10.
Vliegaccu laden
De vliegaccu wordt met behulp van de afstandsbedieningszender
geladen.
Druk daarom op de driehoek van de laadschachtklep (1) aan de
achterzijde van de zender en schuif de klep naar rechts.
Schuif aansluitend de vliegaccu (2) van de rechterzijde tot aan
de aanslag in de laadschacht. De beide geleiders van de accu
(3) moeten naar boven wijzen zodat de accu met de polen in de
juiste richting wordt aangesloten.
Als de accu correct in de laadschacht werd geschoven en de
stekker van de accu (4) in de laadschacht contact heeft, licht het
ladingscontrolelampje (zie afbeelding 1, pos. 10) op en signa-
leert het correct opladen.
Als het laadcontrolelampje na ca. 40 minuten uitdooft, is het
opladen voltooid en moet de accu uit de laadschacht worden
genomen.
Schuif daarna het laadschachtdeksel weer op en laat de sluitings-
naad vastklikken.
Voor het opladen is het niet nodig de zender in te schakelen. Als de zenderbatterijen te zwak worden om
normaal op te laden, zal het laadcontrolelampje donkerder oplichten. Als test kunt u de zender tijdens het
opladen kort inschakelen. Als het rode bedrijfscontrolelampje knippert en de zender in snel tempo
waarschuwingssignalen weergeeft, zijn de batterijen al te zwak voor een correct opladen van de vliegaccu.

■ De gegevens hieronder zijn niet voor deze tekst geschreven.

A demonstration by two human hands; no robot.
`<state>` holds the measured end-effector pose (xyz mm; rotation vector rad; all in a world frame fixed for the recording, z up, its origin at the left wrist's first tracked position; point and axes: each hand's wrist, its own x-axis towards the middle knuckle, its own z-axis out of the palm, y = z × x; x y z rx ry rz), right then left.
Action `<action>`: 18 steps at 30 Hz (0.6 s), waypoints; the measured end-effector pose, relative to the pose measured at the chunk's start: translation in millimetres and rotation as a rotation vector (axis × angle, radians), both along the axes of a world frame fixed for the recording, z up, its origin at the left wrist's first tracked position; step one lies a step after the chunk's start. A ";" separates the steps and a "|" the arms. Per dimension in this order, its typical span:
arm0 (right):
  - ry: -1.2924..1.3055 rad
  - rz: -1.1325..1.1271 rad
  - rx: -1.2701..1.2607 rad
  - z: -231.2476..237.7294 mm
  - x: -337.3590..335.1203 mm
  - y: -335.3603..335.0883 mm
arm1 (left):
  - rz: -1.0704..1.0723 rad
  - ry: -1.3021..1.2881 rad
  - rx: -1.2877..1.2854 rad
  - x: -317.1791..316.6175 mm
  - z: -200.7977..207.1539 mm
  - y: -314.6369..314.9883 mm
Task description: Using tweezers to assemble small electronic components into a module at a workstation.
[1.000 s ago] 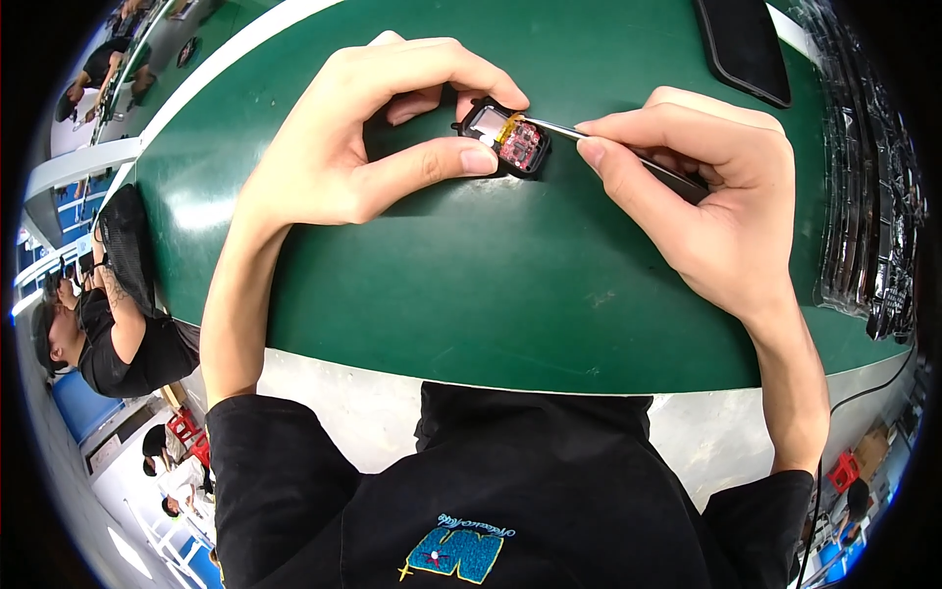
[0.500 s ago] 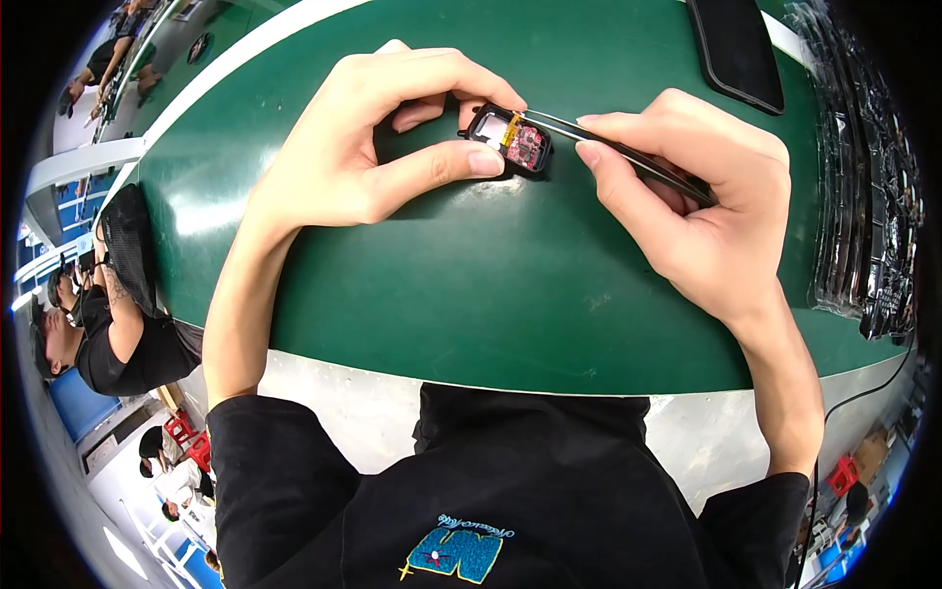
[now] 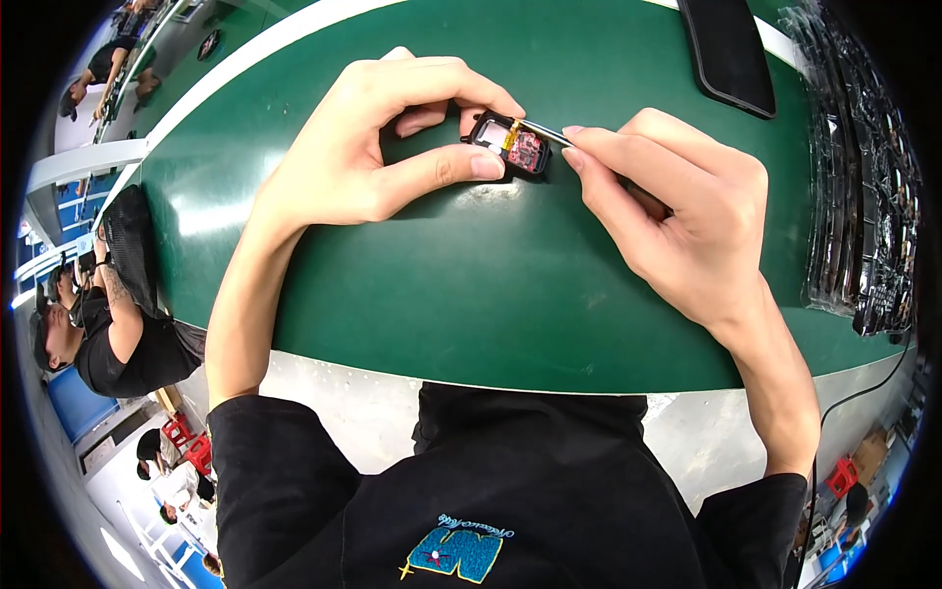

De oplaadduur is afhankelijk van de restlading van de vliegaccu en de kwaliteit of restcapaciteit van de
gebruikte zenderbatterijen en kan daarom sterk variëren.
Opgelet! Belangrijk!
Verwijder de volledig opgeladen accu onmiddellijk uit de laadschacht en laad hem niet onnodig lang in de
schacht steken!
Laad de vliegaccu uitsluitend met behulp van de afstandsbedieningszender en gebruik geen oplaadtoestellen
die niet geschikt zijn voor eencellige LiPo-accu's.
Het opladen start uitsluitend bij accu's die minder dan 90% restcapaciteit hebben.